* **Exercise instructions**:
From the entries that follow, reproduce exactly and only the lines from the line with "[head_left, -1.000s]" to the line with "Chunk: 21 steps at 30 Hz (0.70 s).", endpoints included.

----- The input -----

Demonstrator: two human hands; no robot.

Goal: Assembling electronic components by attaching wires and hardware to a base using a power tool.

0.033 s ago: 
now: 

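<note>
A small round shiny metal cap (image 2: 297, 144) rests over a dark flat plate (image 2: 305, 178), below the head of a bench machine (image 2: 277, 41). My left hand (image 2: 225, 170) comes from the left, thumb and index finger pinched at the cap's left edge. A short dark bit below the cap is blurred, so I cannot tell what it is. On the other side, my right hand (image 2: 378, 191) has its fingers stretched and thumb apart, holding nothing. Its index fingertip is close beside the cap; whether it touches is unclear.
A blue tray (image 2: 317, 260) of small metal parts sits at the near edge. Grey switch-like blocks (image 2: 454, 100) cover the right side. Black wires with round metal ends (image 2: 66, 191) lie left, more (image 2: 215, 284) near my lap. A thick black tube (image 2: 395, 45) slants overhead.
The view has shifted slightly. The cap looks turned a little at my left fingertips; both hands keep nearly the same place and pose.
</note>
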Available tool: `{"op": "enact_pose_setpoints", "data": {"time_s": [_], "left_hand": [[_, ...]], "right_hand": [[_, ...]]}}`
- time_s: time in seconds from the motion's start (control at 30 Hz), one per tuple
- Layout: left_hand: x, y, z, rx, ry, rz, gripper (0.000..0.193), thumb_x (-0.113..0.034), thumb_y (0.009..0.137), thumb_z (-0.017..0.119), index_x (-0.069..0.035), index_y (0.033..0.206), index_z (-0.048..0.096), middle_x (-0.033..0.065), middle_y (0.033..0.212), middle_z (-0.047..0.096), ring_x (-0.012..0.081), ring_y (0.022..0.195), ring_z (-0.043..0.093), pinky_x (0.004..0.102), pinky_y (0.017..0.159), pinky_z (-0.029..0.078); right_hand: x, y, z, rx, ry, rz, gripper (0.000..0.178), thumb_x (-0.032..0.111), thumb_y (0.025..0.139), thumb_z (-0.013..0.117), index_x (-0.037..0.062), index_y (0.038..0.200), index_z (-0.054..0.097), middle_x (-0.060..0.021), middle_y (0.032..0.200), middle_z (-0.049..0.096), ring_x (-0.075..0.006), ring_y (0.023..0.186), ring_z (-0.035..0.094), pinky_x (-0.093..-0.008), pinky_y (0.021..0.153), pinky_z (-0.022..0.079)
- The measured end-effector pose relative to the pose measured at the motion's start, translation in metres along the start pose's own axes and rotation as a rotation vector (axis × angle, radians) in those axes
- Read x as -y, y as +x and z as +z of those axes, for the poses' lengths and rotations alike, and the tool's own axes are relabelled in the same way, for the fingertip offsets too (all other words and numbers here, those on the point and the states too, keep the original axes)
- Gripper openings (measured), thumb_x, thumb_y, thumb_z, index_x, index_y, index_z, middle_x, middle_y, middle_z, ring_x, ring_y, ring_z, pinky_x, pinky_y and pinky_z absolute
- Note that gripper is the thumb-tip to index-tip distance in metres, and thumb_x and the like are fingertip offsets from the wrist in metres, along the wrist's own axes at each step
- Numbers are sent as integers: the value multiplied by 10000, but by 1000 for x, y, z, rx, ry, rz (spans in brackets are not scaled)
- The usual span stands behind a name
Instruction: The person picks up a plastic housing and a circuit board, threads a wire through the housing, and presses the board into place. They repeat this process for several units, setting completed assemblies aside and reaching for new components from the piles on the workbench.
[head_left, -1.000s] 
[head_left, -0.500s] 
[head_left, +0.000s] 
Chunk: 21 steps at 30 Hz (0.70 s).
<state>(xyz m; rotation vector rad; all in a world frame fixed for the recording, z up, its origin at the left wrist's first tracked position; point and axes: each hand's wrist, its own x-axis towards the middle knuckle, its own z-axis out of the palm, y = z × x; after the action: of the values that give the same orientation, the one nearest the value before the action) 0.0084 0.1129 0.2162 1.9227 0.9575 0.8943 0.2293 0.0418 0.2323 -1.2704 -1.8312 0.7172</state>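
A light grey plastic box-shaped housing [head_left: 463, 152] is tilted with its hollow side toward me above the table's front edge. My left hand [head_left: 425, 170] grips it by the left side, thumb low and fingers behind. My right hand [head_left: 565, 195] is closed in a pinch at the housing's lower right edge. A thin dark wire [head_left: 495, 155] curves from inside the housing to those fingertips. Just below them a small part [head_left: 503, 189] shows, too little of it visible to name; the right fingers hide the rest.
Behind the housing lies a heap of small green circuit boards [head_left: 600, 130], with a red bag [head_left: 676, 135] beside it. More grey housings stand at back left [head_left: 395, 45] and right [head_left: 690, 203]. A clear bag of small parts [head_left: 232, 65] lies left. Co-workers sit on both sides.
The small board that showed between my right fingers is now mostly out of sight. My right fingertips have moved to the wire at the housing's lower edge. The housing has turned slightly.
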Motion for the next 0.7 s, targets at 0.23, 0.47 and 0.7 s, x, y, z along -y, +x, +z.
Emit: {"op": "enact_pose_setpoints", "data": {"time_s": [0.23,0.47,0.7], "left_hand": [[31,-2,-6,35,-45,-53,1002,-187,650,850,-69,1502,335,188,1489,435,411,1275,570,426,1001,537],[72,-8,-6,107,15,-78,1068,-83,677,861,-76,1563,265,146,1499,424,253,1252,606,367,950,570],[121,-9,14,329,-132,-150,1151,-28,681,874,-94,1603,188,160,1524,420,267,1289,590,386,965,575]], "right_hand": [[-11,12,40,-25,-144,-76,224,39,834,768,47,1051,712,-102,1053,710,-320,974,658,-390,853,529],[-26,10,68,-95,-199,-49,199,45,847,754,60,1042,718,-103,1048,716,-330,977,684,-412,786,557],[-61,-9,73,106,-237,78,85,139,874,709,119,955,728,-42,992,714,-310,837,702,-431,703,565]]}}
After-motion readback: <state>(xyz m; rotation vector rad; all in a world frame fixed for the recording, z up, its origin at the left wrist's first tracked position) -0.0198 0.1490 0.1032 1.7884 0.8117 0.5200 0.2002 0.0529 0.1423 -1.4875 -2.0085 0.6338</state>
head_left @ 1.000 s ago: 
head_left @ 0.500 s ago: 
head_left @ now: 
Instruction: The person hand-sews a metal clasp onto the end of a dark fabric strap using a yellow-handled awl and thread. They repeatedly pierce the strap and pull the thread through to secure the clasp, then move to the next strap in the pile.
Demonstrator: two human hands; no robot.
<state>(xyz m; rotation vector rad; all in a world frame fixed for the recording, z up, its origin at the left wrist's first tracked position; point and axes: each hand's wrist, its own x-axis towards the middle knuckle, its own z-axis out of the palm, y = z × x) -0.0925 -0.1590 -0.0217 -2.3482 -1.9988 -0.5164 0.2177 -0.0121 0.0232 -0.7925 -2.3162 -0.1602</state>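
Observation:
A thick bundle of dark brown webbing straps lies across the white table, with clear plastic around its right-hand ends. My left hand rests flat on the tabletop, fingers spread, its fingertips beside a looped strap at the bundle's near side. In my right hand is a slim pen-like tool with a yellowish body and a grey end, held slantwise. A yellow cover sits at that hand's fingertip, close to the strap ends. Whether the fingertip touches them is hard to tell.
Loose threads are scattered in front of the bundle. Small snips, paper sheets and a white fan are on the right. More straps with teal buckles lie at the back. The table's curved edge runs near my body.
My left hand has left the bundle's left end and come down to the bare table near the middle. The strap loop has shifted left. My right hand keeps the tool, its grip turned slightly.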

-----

* **Exercise solution**:
[head_left, -1.000s] 
[head_left, -0.500s] 
[head_left, +0.000s] 
Chunk: 21 steps at 30 Hz (0.70 s).

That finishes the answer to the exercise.